Come dicevamo in precedenza si prevede per gli edifici residenziali il raggiungimento della classe E e D entro il 2030 ed il 2033 ma anche gli edifici non residenziali e pubblici avranno delle scadenze da rispettare, raggiungendo entro il 2027 la classe E ed entro il 2030 la D. Invece dal 2028 sarà obbligatorio per tutti gli immobili di nuova costruzione essere ad emissioni zero. La scadenza del 2023 prevede, ad esempio, di abbattere del 25% i consumi energetici. Questo prevede la realizzazione di interventi quali il cappotto termico, l’installazione di caldaie a condensazione, di pannelli solari e la sostituzione degli infissi.
“In base a quanto previsto dalla EPBD – si legge – gli Stati membri devono presentare Piani nazionali per la riqualificazione energetica degli edifici in base al seguente principio guida: agire prioritariamente sul 15% degli edifici più energivori che, dai diversi Paesi membri, andranno collocati nella classe energetica più bassa, la “G”. In tal modo si procederà ad una riclassificazione energetica di tutto il patrimonio immobiliare a partire dagli immobili “meno efficienti”.
Alcuni immobili potrebbero essere esclusi da questi interventi: oltre ai monumenti anche edifici di valore storico e architettonico, edifici ad utilizzo temporaneo, chiese ed altri luoghi di culto, abitazioni unifamiliari la cui superficie è inferiore ai 50 mq e seconde case purché utilizzate meno di quattro mesi all’anno. Per fare in modo che la direttiva europea possa essere applicata sarà necessario che i vari governi, Italia compresa, diano il via ad un’adeguata politica di incentivazione fiscale riformando il sistema di detrazioni fiscali, dove è oggi presente.

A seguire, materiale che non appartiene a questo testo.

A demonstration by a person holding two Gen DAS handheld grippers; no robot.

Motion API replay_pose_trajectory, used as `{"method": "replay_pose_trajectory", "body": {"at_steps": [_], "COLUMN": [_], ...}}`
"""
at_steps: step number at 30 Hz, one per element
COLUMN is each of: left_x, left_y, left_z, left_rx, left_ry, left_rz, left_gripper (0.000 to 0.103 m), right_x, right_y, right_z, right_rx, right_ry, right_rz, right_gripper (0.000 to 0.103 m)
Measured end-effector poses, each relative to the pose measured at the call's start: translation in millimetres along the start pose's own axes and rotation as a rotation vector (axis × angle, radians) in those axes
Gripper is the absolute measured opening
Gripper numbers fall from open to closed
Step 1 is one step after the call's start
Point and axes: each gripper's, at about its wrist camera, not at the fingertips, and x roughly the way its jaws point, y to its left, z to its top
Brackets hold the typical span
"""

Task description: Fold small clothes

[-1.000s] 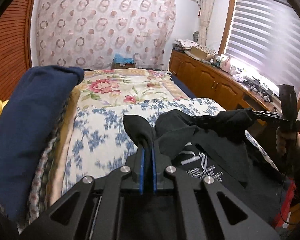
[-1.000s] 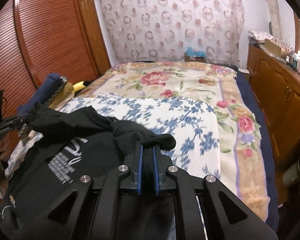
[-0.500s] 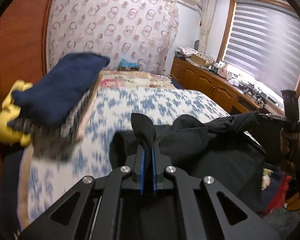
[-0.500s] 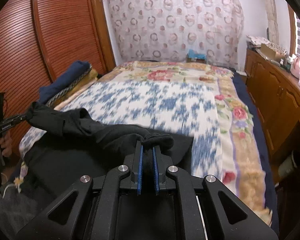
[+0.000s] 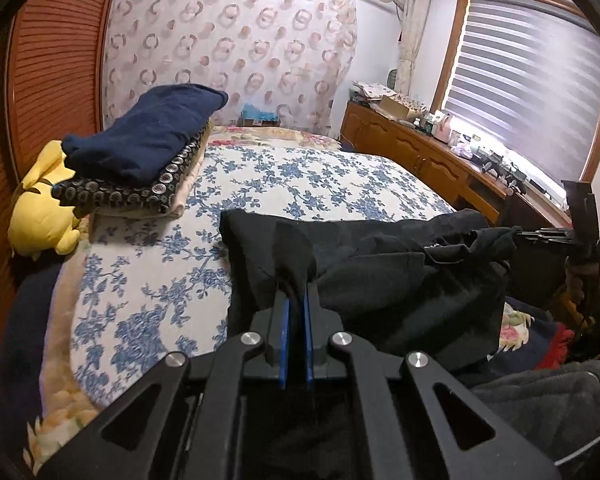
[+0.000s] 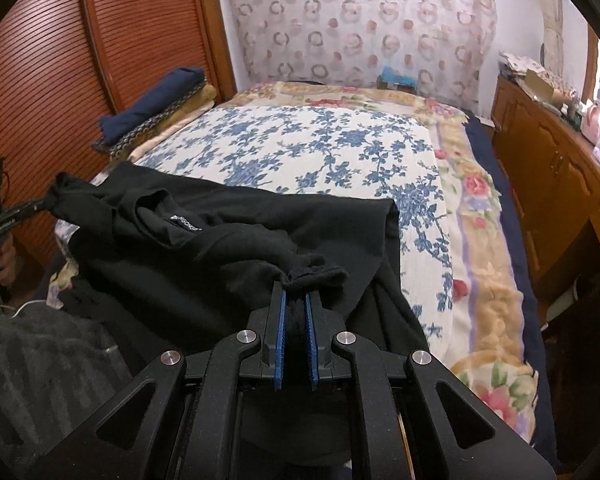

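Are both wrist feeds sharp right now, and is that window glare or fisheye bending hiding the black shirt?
Left wrist: sharp; window blinds glare brightly at right, yet the black shirt stays readable, though dark with little fold detail. Right wrist: sharp too, neck label visible but not legible; fisheye bends the wardrobe door and darkens the corners.

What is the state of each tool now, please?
Left tool: closed, holding a bunch of the black shirt.
Right tool: closed, holding another bunch of the same shirt.

Lower half of the black shirt (image 6: 228, 280) hidden behind both gripper bodies; neck label unreadable.
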Motion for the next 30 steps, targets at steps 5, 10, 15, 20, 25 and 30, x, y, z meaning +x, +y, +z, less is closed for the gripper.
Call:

È improbabile che provvedimenti come il Superbonus 110% possano essere introdotti ovvero che i cittadini possano avvicinarsi al ‘costo zero’ per gli interventi. Pertanto si tratterà, in molti casi, della necessità di dover far fronte a spese anche piuttosto importanti, che potrebbero attestarsi tra i 30 ed i 50mila euro, per poi ottenere nei dieci anni successivi la restituzione di parte dell’investimento. Un’altra parte verrà chiaramente ammortizzata dalla riduzione netta dei consumi. Al momento non si prevedono specifiche sanzioni, che però potrebbero essere introdotte in un secondo momento dai singoli Governi. Certo non è possibile ad oggi fare una stima precisa di quanto si potrebbe arrivare a spendere: i prezzi dei materiali e degli interventi potrebbero, nel corso dei prossimi anni subire mutazioni per tutta una serie di variabili. E i costi per realizzare un cappotto termico oggi potrebbero raddoppiare come dimezzarsi un domani. Certo è che in caso diventasse obbligatorio effettuare taluni interventi, per i cittadini sarebbe necessario sostenere per lo meno una parte di questa spesa.
Occorre infine aggiungere che in un contesto di questo tipo gli immobili che ‘rimangono indietro’ nel processo di riqualificazione energetica potrebbero, nell’arco di pochi anni, perdere il loro valore di mercato e svalutarsi. Pertanto potrebbe essere interessante iniziare fin da ora a valutare quali interventi effettuare sfruttando i bonus ancora disponibili. Dal Superbonus al bonus ristrutturazione fino all’Ecobonus 50 e 65% essi rappresentano strumenti utili sin da ora per avviare il processo di miglioramento energetico della propria casa e per non farsi trovare impreparati qualora la direttiva, una volta recepita e approvata, dovesse diventare un obbligo.